Enough! Enough, you say! What is the best flame of the year? It is this:
Subject: Brush your teeth
Lying asshole, Rambus (& Intel) hating Brits. Brush your teeth, you scum sucking whores for the anti-Rambus faction. Someday, when we get time, we'll prove you intentionally slant your "news". I hope you pukes are at least making money off your wordy crap. (OH it's so much fun to play with the stupid Americans).
[Terrific - racism, expletives, baseless accusations, paranoia, poor grammar. And of course he remains anonymous. It is a lesson to us all.]
[Coming in second is this incredible religious madness. It was sparked by our experiment with ads on email updates].
Flame of the Year: Silver medal
Subject: Re: Intel e-Business Solution Seminar
I bind and rebuke 'demons' in the name and through the Blood of Jesus Christ.
I no longer wish to recieve anything from anyone with 'demons' affixed to their address!
I wrote to unsubscribe....and I am letting you know as well...please send nothing else to me.
[An enduring aspect of a flamer's personality is the belief that the legal profession is coiled, just waiting for him to give the green light.

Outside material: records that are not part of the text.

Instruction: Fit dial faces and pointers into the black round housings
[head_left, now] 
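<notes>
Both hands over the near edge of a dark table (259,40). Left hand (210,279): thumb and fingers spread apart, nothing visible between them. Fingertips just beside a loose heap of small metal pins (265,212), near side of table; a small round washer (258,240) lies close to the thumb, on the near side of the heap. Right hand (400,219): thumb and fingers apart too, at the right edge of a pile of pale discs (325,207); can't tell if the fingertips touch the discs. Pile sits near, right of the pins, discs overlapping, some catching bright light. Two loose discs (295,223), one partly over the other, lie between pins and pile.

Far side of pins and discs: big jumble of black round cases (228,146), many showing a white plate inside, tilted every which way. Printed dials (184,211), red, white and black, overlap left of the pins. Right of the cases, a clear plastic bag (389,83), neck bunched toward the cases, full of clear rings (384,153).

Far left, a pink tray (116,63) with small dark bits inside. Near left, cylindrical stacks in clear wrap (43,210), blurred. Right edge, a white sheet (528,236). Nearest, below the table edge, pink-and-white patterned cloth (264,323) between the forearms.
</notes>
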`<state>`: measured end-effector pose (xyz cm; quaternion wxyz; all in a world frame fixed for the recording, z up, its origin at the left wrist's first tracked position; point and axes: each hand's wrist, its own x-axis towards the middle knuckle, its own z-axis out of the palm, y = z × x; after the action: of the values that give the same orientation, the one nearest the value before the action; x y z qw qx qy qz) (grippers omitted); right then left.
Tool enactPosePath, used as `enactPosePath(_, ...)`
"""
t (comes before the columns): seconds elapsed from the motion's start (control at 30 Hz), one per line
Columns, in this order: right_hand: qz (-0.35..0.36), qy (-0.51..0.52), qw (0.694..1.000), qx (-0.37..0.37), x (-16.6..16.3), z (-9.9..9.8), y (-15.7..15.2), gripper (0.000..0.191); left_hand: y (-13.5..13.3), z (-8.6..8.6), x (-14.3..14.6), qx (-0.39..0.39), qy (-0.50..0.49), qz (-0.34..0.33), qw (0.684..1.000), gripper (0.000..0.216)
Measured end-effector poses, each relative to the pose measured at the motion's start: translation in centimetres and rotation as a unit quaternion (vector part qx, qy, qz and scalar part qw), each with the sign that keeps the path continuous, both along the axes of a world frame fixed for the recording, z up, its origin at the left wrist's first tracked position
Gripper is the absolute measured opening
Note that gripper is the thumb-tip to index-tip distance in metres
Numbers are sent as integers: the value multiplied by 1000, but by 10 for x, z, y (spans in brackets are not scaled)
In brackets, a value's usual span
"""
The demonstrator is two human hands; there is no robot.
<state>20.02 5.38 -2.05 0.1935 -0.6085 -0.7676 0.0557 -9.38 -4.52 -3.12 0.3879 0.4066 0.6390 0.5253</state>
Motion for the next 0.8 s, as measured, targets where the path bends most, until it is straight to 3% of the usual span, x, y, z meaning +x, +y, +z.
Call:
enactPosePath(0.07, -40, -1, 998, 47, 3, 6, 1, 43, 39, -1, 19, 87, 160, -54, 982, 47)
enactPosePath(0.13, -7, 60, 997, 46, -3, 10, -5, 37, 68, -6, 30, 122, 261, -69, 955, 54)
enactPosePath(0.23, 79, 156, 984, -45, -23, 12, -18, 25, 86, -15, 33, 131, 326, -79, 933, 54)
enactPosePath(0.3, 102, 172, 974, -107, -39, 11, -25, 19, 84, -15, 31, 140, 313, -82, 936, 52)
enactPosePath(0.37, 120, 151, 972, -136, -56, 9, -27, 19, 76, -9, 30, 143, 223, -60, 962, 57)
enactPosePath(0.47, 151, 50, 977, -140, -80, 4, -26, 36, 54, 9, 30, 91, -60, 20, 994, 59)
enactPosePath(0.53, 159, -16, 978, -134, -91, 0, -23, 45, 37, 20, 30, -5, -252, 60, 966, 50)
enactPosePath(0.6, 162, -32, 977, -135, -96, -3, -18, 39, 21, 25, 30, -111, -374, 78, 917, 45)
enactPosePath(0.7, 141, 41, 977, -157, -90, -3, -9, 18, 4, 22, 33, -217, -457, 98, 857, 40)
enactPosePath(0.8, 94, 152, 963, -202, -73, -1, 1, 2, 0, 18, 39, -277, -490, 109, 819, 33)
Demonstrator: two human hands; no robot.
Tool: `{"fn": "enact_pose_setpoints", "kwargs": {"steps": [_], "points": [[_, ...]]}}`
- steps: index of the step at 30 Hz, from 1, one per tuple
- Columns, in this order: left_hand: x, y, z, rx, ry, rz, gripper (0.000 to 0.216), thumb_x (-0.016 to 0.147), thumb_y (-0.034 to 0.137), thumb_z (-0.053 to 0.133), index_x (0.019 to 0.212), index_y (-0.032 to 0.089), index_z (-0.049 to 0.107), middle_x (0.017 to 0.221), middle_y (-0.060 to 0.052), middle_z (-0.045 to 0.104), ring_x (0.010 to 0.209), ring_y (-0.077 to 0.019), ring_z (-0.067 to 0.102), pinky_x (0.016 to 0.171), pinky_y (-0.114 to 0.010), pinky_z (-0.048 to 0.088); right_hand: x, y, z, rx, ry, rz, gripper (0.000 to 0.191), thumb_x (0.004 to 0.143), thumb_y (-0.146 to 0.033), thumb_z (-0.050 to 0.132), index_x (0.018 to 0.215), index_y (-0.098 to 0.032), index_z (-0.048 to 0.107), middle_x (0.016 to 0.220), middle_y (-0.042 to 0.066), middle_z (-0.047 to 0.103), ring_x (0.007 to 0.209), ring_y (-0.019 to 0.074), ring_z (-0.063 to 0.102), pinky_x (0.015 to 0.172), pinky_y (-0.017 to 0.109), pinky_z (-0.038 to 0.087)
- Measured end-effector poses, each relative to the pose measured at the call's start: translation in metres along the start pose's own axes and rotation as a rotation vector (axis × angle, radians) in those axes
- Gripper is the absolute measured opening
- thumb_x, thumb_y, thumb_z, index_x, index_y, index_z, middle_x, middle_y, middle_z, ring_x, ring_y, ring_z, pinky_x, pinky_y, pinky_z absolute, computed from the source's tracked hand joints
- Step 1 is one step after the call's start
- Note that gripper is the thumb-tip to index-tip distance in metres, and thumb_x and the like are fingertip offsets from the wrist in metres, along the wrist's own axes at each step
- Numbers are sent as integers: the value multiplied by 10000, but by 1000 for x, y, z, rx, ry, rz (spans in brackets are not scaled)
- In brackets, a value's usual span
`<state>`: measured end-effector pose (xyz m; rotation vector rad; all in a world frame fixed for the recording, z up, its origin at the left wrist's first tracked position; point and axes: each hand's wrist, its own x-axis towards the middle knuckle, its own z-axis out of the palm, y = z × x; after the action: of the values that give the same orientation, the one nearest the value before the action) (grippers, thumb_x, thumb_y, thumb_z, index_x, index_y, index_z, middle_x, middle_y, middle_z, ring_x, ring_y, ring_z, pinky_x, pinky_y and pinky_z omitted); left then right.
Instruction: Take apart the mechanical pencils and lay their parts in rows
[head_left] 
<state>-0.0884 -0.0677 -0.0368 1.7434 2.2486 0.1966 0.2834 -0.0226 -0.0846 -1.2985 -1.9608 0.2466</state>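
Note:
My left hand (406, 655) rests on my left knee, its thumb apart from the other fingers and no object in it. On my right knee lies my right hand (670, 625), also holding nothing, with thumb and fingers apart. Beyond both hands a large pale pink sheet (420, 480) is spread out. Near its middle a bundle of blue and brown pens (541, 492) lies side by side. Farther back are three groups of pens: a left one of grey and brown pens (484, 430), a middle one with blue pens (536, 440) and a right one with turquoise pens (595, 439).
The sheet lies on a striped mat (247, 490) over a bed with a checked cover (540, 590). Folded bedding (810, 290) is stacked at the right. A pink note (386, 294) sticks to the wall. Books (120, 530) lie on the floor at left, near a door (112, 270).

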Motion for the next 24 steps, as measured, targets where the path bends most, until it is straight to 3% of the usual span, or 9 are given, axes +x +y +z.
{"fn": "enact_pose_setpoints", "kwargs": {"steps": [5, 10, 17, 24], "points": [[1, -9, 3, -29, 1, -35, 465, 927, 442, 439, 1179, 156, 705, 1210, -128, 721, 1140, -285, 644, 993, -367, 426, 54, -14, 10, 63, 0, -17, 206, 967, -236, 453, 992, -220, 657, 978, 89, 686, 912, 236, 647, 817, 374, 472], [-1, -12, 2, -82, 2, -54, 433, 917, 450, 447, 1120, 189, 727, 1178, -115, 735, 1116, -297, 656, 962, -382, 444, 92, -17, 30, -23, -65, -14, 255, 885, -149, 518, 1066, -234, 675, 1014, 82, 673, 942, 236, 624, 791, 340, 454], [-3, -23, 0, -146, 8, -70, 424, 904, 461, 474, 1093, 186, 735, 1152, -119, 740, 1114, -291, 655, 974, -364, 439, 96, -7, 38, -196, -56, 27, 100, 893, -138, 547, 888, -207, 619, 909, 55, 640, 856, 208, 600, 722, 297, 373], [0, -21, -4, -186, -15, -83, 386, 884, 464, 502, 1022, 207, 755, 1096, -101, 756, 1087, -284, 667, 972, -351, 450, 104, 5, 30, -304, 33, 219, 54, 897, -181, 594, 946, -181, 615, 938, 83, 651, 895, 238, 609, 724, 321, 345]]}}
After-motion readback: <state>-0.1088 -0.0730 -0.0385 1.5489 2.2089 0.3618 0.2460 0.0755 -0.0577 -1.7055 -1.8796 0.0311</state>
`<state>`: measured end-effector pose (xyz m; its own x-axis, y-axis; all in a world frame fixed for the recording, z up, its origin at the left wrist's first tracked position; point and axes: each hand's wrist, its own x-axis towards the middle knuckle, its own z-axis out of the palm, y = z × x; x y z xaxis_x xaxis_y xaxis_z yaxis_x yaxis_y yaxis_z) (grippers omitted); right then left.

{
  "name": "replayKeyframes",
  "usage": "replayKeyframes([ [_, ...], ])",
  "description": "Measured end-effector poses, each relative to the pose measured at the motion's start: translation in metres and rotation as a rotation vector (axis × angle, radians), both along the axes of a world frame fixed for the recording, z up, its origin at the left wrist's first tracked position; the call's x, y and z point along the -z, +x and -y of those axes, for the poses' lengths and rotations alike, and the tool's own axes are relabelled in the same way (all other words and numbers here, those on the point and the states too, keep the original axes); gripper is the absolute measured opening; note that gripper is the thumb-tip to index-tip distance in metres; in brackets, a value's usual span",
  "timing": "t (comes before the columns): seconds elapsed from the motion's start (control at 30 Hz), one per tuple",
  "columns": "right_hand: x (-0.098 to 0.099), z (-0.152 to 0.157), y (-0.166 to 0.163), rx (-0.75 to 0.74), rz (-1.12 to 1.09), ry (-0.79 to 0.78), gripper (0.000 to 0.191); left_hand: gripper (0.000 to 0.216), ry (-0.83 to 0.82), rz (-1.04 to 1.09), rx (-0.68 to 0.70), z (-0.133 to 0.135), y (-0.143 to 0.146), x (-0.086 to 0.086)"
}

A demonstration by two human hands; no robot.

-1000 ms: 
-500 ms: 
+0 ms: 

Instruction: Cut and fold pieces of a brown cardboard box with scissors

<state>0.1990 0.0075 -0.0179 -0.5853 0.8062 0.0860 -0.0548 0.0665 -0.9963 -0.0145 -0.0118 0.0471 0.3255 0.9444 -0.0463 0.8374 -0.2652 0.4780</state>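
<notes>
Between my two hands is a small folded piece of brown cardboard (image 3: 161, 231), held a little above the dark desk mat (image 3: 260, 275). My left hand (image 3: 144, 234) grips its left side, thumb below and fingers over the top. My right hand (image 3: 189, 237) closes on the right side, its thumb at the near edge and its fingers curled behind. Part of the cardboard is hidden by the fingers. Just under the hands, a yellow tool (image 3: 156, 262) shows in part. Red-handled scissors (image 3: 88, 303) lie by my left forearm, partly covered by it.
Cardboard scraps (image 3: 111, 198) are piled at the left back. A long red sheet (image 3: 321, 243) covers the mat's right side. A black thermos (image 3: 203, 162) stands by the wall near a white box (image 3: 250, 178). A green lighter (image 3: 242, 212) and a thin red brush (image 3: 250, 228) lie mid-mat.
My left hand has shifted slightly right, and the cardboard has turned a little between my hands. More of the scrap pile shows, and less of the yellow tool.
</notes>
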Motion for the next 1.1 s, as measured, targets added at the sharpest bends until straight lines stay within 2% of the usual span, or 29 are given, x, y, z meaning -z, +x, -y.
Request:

They can also control the tides. Which is nice.]
I was shocked to read in your rag today that Intel was not shipping any Pentium III's in February. This is liable. I have sent the story to Intel. I hope they sue the pants off this piece of crap magazine. I've do research for clients on computer companies and the like, and your publication is ALWAYS FULL OF LIES. I have reported you to Intel, so maybe you will be receiving a call from their lawyers. I suggest you carefully watch what is said on your site in the future.
The Register responds in conciliatory mode:
Hello. When you write liable, do you mean libel? And why are there so many capital letters in your email? Have you thought of using green ink instead of a blue background in your emails? Go away.
Actually, I won't go away. I have also asked the SEC to investigate your site and stock manipulation. You are irresponsible and deserve to be sanctioned. I used so many capital letters because I"M SCREAMING AT YOU YOU MORON
[We particularly like the sign-off on this one. A classic. We like to think of Gkajsdf as having a bowler hat, walking stick and rat-like face.]
From: Gkajsdf Mlasdhf
Date: Saturday, March 25, 2000, 7:36:56 AM
Subject: hey mike magee
YOU ARE A LIAR!!!! You claim to be impartial towards rambus. However, calling rambus, "rambust," in your article "Rambust kicked in goolies by Big Blue" shows your bias. I still cant believe you hold your bed buddy,Tom Pabst (probably literally?), a medical student in such high regards who has no formal degree in computer science. The same Tom who called the founder of Intel, Andy Grove, psychotic. Your tabloid-like articles are a waste of bandwidth.
[More sex. This time rather than sleeping with hardware editors, we are paying for it (because that's the only way we can get it, see?]
And number five
You are a twat.
There you go today slagging off Lara Croft - I bet the only time you pull is when you pay for it, you sad hack.